You can also do it in a more object-oriented fashion. For every vertex, v, you can make the vertices objects, and v dot neighbors could store what we're defining over there to be Adj of v. This would be the more object-oriented way to do it I've thought a lot about this, and I like this, and usually when I implement graphs this is what I do. But it is actually convenient to have this representation. There's a reason the textbook uses this representation. Because, if you've already got some vertices lying around and you want to have multiple graphs on those vertices, this lets you do that. You can define multiple Adj arrays, one for graph one, one for graph two, one for graph three but they can all talk about the same vertices. Whereas here, vertex can only belong to one graph. It can only have one neighbor structure that says what happens. If you're only dealing with one graph, this is probably cleaner. But with multiple graphs, which will happen even in this class, adjacency lists are kind of the way to go.
You can also do implicitly-represented graphs. Which would be to say, Adj of u is a function. Or v dot neighbors is a method of the vertex class. Meaning, it's not just stored there explicitly. Whenever you need it, you call this function and it computes what you want. This is useful because it uses less space. You could say this uses zero space or maybe v space. One for each vertex. It depends. Maybe you don't even need to explicitly represent all the vertices. You start with some vertex, and given a vertex, somehow you know how to compute, let's say in constant time or linear time or something, the neighbors of that vertex. And then from there, you can keep searching, keep computing neighbors, until you find what you want. Maybe you don't have to build the whole graph, you just need to build enough of it until you find your answer. Whatever answer you're searching for.

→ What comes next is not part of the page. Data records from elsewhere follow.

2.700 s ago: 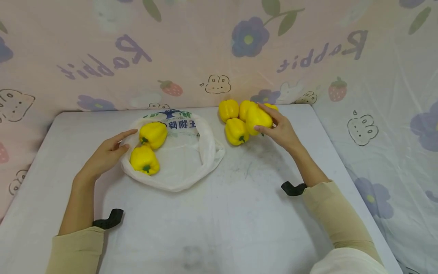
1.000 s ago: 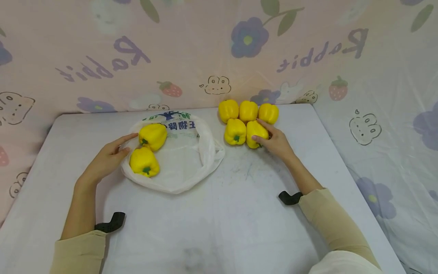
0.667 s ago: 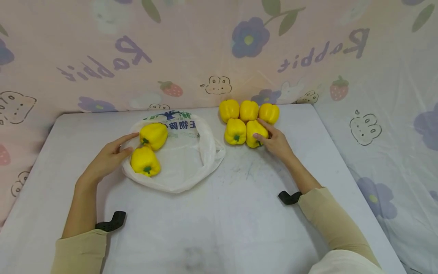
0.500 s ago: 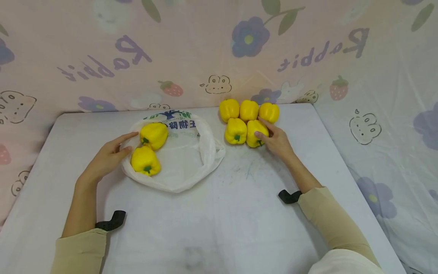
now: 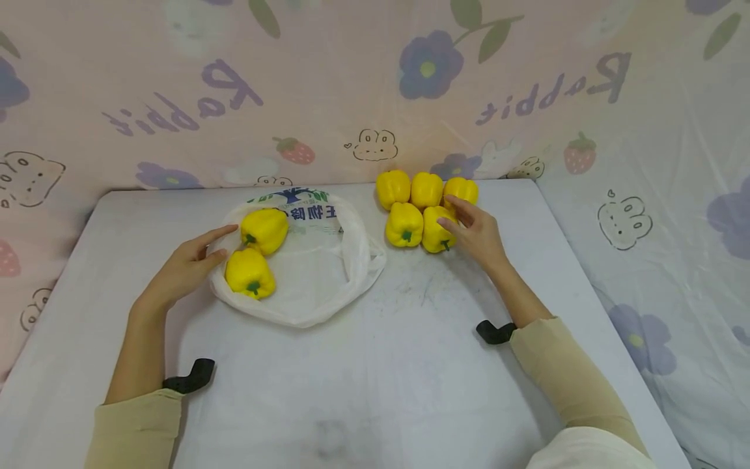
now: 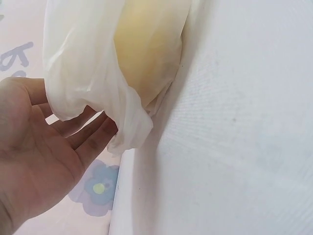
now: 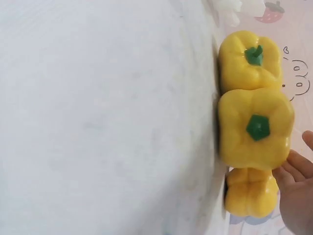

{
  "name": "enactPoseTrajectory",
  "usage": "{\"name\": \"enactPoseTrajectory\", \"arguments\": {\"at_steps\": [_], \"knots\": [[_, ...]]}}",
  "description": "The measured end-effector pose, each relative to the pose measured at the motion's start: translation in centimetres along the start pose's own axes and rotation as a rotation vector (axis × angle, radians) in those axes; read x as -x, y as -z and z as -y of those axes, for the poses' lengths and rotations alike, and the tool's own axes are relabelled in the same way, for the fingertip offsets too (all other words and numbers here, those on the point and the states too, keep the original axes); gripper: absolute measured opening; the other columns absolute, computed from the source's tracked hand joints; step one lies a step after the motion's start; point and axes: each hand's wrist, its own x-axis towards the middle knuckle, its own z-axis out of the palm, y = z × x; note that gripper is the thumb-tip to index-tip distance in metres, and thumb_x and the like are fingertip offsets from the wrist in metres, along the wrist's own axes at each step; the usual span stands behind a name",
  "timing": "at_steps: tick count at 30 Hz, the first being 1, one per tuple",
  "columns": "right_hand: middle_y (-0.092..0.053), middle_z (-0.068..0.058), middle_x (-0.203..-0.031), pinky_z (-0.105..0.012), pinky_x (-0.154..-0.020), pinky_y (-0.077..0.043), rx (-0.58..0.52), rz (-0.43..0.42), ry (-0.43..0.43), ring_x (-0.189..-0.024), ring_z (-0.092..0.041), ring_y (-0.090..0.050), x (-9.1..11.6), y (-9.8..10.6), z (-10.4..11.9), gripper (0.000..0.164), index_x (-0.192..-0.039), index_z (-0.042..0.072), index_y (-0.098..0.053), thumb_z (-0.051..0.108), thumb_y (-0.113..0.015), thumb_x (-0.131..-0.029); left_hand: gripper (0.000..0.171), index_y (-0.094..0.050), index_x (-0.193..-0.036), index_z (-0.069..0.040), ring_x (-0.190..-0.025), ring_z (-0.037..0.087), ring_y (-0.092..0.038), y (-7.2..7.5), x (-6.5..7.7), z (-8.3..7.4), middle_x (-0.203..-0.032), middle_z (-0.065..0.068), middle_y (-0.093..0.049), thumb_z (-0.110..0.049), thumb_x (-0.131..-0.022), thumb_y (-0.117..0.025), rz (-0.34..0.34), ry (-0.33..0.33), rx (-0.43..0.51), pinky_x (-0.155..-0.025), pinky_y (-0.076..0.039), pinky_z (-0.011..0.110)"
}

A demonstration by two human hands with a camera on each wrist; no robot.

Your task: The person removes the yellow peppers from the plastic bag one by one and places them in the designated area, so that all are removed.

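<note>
My left hand (image 5: 184, 264) holds the left rim of a white plastic bag (image 5: 305, 286), fingers at the thin film in the left wrist view. Inside the bag are two yellow bell peppers, one farther back (image 5: 265, 229) and one nearer (image 5: 249, 270) with its green stem toward me. To the right, my right hand (image 5: 477, 231) hovers with thumb and fingers spread at the right side of a front yellow bell pepper (image 5: 436, 231). In the right wrist view its fingers extend behind that bell pepper (image 7: 257, 147).
Another front bell pepper (image 5: 404, 227) stands beside it. Behind them, three more line the back edge, including the left (image 5: 392, 189) and middle one (image 5: 426, 189). A printed cloth (image 5: 328, 78) rises behind the white table (image 5: 375, 391).
My right hand has set the bell pepper down in the front row, then let go and lifted slightly away from it. The left hand stays at the bag's rim.
</note>
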Motion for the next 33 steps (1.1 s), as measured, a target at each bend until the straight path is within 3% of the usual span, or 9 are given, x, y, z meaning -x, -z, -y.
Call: {"name": "enactPoseTrajectory", "arguments": {"at_steps": [10, 18, 25, 33], "knots": [[-0.051, -0.023, -0.143, -0.049, -0.112, -0.036, -0.116, 0.0, 0.027, -0.135, -0.038, -0.045, -0.6, -1.3, 2.1, 0.052, -0.137, -0.009, -0.053, 0.006, -0.072, -0.09, 0.053, -0.031, -0.157, -0.022, -0.146, 0.048, -0.015, 0.1, 0.2, -0.1, -0.162, 0.021, -0.019, -0.029, -0.106, -0.045, 0.026, -0.001, -0.011, -0.109, -0.016, 0.073], [-0.049, -0.022, -0.146, -0.043, -0.112, -0.037, -0.093, 0.105, -0.009, -0.137, -0.03, -0.045, -1.7, -3.2, 3.9, 0.059, -0.141, -0.006, -0.049, 0.006, -0.074, -0.089, 0.052, -0.03, -0.158, -0.022, -0.148, 0.046, -0.01, 0.0, 0.2, -0.1, -0.163, 0.02, -0.016, -0.023, -0.107, -0.042, 0.032, -0.015, 0.021, -0.111, -0.012, 0.072], [-0.049, -0.024, -0.145, -0.044, -0.113, -0.035, -0.109, 0.186, 0.015, -0.136, -0.037, -0.044, -2.0, -4.5, 5.7, 0.057, -0.14, -0.009, -0.049, 0.005, -0.073, -0.09, 0.053, -0.028, -0.158, -0.021, -0.149, 0.045, -0.008, -0.1, 0.2, -0.1, -0.163, 0.02, -0.015, -0.018, -0.107, -0.04, 0.031, -0.028, 0.044, -0.112, -0.01, 0.072], [-0.052, -0.018, -0.145, -0.04, -0.113, -0.037, -0.138, 0.214, 0.025, -0.136, -0.032, -0.046, -2.6, -6.4, 3.5, 0.059, -0.141, -0.003, -0.051, 0.008, -0.075, -0.088, 0.055, -0.024, -0.159, -0.023, -0.15, 0.042, -0.004, -0.2, -0.2, 0.0, -0.165, 0.015, -0.012, -0.01, -0.106, -0.032, 0.056, -0.01, 0.048, -0.114, -0.006, 0.069]]}}
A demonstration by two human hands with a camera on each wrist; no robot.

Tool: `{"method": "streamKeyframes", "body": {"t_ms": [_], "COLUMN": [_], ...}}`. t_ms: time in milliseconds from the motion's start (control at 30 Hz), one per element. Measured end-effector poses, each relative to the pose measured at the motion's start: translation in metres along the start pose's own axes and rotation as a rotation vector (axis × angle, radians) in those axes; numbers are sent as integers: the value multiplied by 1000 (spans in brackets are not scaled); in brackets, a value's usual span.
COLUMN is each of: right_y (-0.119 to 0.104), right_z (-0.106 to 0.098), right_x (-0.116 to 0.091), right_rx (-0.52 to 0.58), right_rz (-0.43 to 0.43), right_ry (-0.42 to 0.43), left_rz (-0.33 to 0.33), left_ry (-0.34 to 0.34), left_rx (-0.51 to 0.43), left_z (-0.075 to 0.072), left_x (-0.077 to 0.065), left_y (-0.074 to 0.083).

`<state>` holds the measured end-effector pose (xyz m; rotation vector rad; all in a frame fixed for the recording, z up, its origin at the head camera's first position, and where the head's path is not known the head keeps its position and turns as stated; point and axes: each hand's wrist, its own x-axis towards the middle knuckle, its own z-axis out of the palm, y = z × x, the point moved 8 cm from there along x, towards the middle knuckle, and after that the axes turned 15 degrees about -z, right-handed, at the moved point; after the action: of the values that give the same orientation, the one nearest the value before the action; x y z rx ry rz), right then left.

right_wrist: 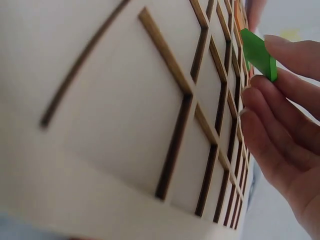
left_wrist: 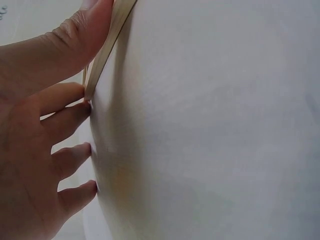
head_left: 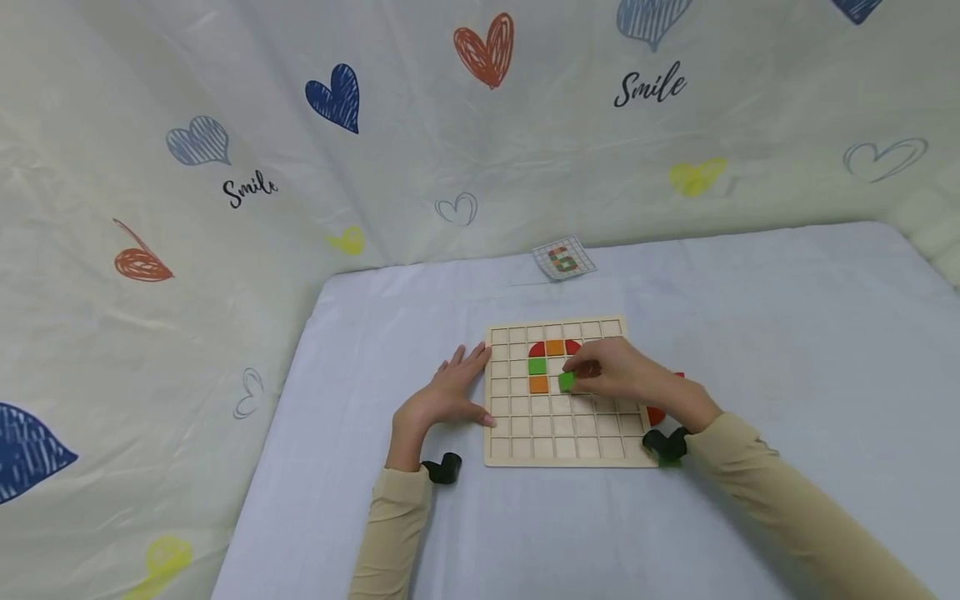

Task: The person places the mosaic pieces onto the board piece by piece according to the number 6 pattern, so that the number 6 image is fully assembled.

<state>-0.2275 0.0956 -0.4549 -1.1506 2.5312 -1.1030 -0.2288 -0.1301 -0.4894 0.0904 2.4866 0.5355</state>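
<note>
My left hand [head_left: 447, 395] lay at the left edge of the board [head_left: 519, 427], my right hand [head_left: 618, 371] over it, the card [head_left: 564, 259] beyond its far side.

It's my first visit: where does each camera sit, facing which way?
Head: on the head, facing forward and down: board, left hand, right hand, sleeves.
Left wrist: on that wrist, facing that hand at the board's edge.
Right wrist: on that wrist, facing its hand, green tile and board.
Head and right wrist share the tile.
</note>
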Motion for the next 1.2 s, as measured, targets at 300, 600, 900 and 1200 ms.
{"method": "streamKeyframes", "body": {"t_ms": [300,600,900,1200], "right_y": [-6,-10,-10,-14], "right_z": [7,13,16,15], "right_x": [14,19,23,22], "right_rx": [-53,-99,-131,-156], "right_rz": [-29,-23,-36,-99], "right_ry": [-53,-85,-91,-63], "left_rz": [0,9,3,-3], "left_ry": [3,3,5,6], "left_rx": [7,-12,7,11], "left_z": [-1,-2,-2,-2], "left_x": [0,-3,-1,-2], "left_y": [0,2,1,1]}}
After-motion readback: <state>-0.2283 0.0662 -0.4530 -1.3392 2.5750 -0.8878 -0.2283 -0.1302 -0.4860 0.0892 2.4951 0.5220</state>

Can you think of a situation where that might be the case? Where implicit representation would be a good idea? Yes. Rubik's Cubes. They're really good. I never want to build this space. It has a bajillion states. A bajillion vertices. It would take forever. There's more configurations of this cube than there are particles in the known universe. I just computed that in my head.
I have done this computation recently, and for five by five by five it's like 10 to the 40 states. Or 10 to the 40, 10 to the 60. There's about 10 to the 80 particles in the known universe. 10 to the 83 or something. So this is probably 10 to the 200 or so. It's a lot. You never want to build that.
But, it's very easy to represent this state. Just store where all the cubies are. And it's very easy to see what are all the configurations you can reach in one move. Just try this move, try this move, try this move. Put it back and try the next move. And so on. For an m by n by n cube in order n time, you can list all the order n next states. You can list all the order n neighbors. And so you can keep exploring, searching for your state. Now you don't want to explore too far for that cube, but at least you're not hosed just from the problem of representing the graph. So even for two by two by two, it's useful to do this mostly to save space. You're not really saving time. But you'd like to not have to store all 264 million states because it's going to be several gigabytes and it's annoying.
Speaking of space-- ignoring the implicit representation-- how much space does this representation require? V plus E. This Is going to be the bread and butter of our graph algorithms. Most of the things we're going to talk about achieve V plus E time. This is essentially optimal. It's linear in the size of your graph. You've got V vertices, E edges. Technically, in case you're curious, this is really the size of V plus the size of E. But in the textbook, and I guess in the world, we just omit those sizes of whenever they're in a theta notation or Big O notation. So number vertices plus number of edges. that sort of the bare minimum you need if you want an explicit representation of the graph. And we achieve that because we've got we've got v space just to store the vertices in an array. And then if you add up-- Each of these is an edge. You have to be a little careful. In undirected graphs, each of these is a half edge. So there's actually two times e nodes over here. But it's theta E. So theta V plus E is the amount of space we need. And ideally, all our algorithms will run in this much time. Because that's what you need just to look at the graph.
So let's do an actual algorithm, which is breadth-first search. So to the simplest algorithm you can think of in graphs. I've already outlined it several times. You start at some node. You look at all the nodes you can get to from there. You look at all the nodes you can get to from there. Keep going until you're done. So this is going to explore all of the vertices that are reachable from a node.
The challenge-- The one annoying thing about breadth-first search and why this is not trivial is that there can be some edges that go sort of backwards, like that, to some previous layer. Actually, that's not true, is it? This can't happen. You see why? Because if that edge existed, then from this node you'd be able to get here. So in an undirected graph, that can't happen. In a directed graph, you could conceivably have a back edge like that. You'd have to realize, oh, that's a vertex I've already seen, I don't want to put it here, even though it's something I can reach from this node, because I've already been there. We've got to worry about things like that. That's, I guess, the main thing to worry about.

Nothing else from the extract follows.